Issue Details (XML | Word | Printable)

Key: GLASSFISH-16908
Type: Bug Bug
Status: Closed Closed
Resolution: Invalid
Priority: Minor Minor
Assignee: Bobby Bissett
Reporter: vanya_void
Votes: 0
Watchers: 1
Operations

If you were logged in you would be able to see more operations.
glassfish

More than 6 instances does not join to GMS group

Created: 24/Jun/11 10:19 AM   Updated: 05/Jul/11 01:15 PM   Resolved: 05/Jul/11 01:15 PM
Component/s: configuration, failover, grizzly-kernel, group_management_service
Affects Version/s: 3.1.1_b08
Fix Version/s: None

Time Tracking:
Not Specified

Environment:

Linux 2.6.18-164.el5PAE RHEL
2xXeon L7555
Red Hat Enterprise Linux Server release 5.4 (Tikanga)


Tags: 3_1_1-scrubbed cluster clustered
Participants: Bobby Bissett and vanya_void


 Description  « Hide

I have 5 node cluster with 2 instances running on each.

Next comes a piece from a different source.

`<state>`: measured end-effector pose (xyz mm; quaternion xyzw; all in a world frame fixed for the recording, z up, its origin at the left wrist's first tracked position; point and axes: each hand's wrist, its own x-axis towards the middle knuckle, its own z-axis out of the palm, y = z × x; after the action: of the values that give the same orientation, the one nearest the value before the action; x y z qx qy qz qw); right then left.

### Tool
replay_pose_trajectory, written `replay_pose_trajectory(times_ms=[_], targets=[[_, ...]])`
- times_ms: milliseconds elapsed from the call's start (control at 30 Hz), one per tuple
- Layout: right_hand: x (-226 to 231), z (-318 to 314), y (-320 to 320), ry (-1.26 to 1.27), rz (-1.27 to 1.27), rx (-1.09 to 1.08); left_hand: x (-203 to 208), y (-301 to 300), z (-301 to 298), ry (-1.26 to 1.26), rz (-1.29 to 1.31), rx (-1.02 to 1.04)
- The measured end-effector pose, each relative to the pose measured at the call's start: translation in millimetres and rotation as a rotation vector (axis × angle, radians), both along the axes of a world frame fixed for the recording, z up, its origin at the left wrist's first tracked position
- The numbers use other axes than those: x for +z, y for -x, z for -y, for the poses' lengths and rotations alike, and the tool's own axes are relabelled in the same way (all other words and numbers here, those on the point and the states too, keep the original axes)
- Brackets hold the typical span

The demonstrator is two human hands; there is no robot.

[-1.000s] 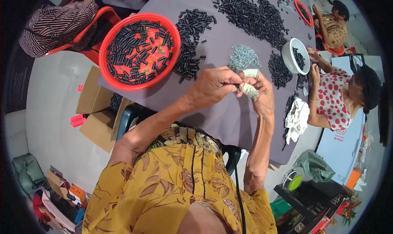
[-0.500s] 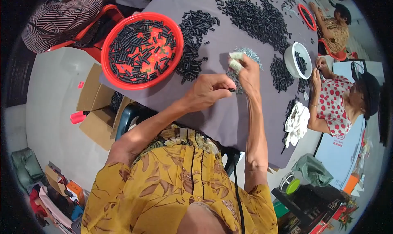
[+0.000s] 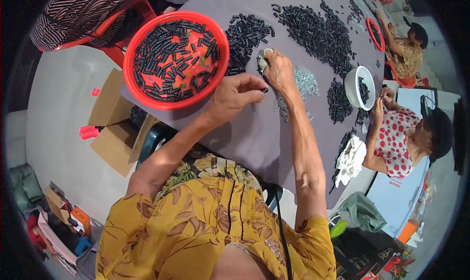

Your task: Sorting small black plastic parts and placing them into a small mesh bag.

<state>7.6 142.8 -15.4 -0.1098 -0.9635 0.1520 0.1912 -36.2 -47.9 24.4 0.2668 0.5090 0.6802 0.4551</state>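
My left hand (image 3: 234,98) is closed in a pinch, with a small black cylindrical piece (image 3: 265,90) between thumb and forefinger. My right hand (image 3: 278,72) is just beyond it, fingers curled down at the edge of a pile of black tube-like pieces (image 3: 247,33). Pale coverings (image 3: 263,60) wrap some of its fingers. What those fingertips hold, if anything, is hidden. Right of my right wrist lies a heap of small silvery metal parts (image 3: 306,82). A red basin (image 3: 128,67) with many black pieces stands left of my left hand.
The grey-covered table (image 3: 254,133) carries a larger black pile (image 3: 318,33) and a white bowl (image 3: 351,86). A white cloth (image 3: 350,160) lies at its right edge. A person in a spotted top (image 3: 399,143) works at right. An open cardboard box (image 3: 110,150) stands at lower left.
My right hand has moved left and away from me, from beside the silvery heap to the black pile. My left hand has shifted slightly left, still pinching the black piece.
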Motion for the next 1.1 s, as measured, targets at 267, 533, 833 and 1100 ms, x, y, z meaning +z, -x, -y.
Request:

When im running start-cluster command, only 6 of them, joins to gms group at same time, and information that represented by get-health command is looks like this:

portal-instance1 failed since Fri Jun 24 20:00:57 MSD 2011
portal-instance12 not started
portal-instance2 started since Fri Jun 24 20:01:16 MSD 2011
portal-instance22 started since Fri Jun 24 20:01:16 MSD 2011
portal-instance3 started since Fri Jun 24 20:01:16 MSD 2011
portal-instance32 started since Fri Jun 24 20:01:16 MSD 2011
portal-instance4 not started
portal-instance42 not started
portal-instance5 failed since Thu Jun 23 19:54:10 MSD 2011
portal-instance52 failed since Thu Jun 23 21:04:20 MSD 2011

Maybe you have an information, why this situation may be?

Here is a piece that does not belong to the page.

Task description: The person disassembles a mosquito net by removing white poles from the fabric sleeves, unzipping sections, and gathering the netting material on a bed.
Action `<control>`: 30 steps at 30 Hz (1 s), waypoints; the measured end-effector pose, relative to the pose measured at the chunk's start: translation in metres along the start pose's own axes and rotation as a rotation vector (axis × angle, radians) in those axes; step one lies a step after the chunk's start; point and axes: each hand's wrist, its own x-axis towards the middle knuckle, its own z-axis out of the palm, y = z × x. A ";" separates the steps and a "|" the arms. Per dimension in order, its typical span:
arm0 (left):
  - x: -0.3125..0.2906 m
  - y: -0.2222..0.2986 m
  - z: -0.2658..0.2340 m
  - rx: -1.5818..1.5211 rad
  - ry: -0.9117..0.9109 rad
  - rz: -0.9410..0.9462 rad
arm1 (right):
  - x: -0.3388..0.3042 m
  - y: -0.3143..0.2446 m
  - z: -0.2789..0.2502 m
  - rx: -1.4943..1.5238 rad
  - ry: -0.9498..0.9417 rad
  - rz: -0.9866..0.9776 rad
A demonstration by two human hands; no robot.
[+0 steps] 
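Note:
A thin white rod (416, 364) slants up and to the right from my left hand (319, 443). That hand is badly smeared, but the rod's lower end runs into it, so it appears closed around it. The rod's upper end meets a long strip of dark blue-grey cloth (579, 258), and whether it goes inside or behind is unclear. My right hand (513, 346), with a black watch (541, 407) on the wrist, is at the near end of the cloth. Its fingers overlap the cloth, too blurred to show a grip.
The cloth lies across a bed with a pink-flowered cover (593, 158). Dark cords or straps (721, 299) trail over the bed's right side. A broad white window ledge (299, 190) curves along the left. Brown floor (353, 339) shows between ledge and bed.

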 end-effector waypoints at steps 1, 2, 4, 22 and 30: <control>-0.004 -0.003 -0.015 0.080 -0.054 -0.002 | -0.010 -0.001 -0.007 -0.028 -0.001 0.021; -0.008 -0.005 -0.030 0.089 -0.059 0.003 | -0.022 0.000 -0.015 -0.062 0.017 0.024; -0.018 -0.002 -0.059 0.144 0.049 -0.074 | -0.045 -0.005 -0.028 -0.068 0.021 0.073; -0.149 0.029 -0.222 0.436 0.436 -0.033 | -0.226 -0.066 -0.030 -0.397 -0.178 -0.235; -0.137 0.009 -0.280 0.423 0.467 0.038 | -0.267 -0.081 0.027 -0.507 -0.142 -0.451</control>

[#|2011-06-24T20:08:39.443+0400|INFO|glassfish3.1|ShoalLogger|_ThreadID=12;_ThreadName=Thread-1;|GMS1092: GMS View Change Received for group: portal-cluster : Members in view for ADD_EVENT(before change analysis) are :
1: MemberId: portal-instance1, MemberType: CORE, Address: 192.168.101.31:9188:228.9.96.158:20796:portal-cluster:portal-instance1
2: MemberId: portal-instance12, MemberType: CORE, Address: 192.168.101.31:9091:228.9.96.158:20796:portal-cluster:portal-instance12
3: MemberId: portal-instance4, MemberType: CORE, Address: 192.168.101.34:9096:228.9.96.158:20796:portal-cluster:portal-instance4
4: MemberId: portal-instance42, MemberType: CORE, Address: 192.168.101.34:9146:228.9.96.158:20796:portal-cluster:portal-instance42
5: MemberId: portal-instance5, MemberType: CORE, Address: 192.168.101.35:9102:228.9.96.158:20796:portal-cluster:portal-instance5
6: MemberId: portal-instance52, MemberType: CORE, Address: 192.168.101.35:9129:228.9.96.158:20796:portal-cluster:portal-instance52



Bobby Bissett added a comment - 24/Jun/11 10:41 AM

So far I don't see any bug here. Clusters are known to work.

Please give the output of asadmin list-instances as well as asadmin get-health. If both commands agree that some instances are stopped, look at the logs to figure out why. If the commands don't agree, follow all the steps of this blog to make sure your network supports what you're doing:

http://blogs.oracle.com/bobby/entry/validating_multicast_transport_where_d

It would be better to discuss this on the users list and then file an issue after we find out there's a bug.


Bobby Bissett added a comment - 05/Jul/11 01:15 PM

Glad you got the network issues figured out.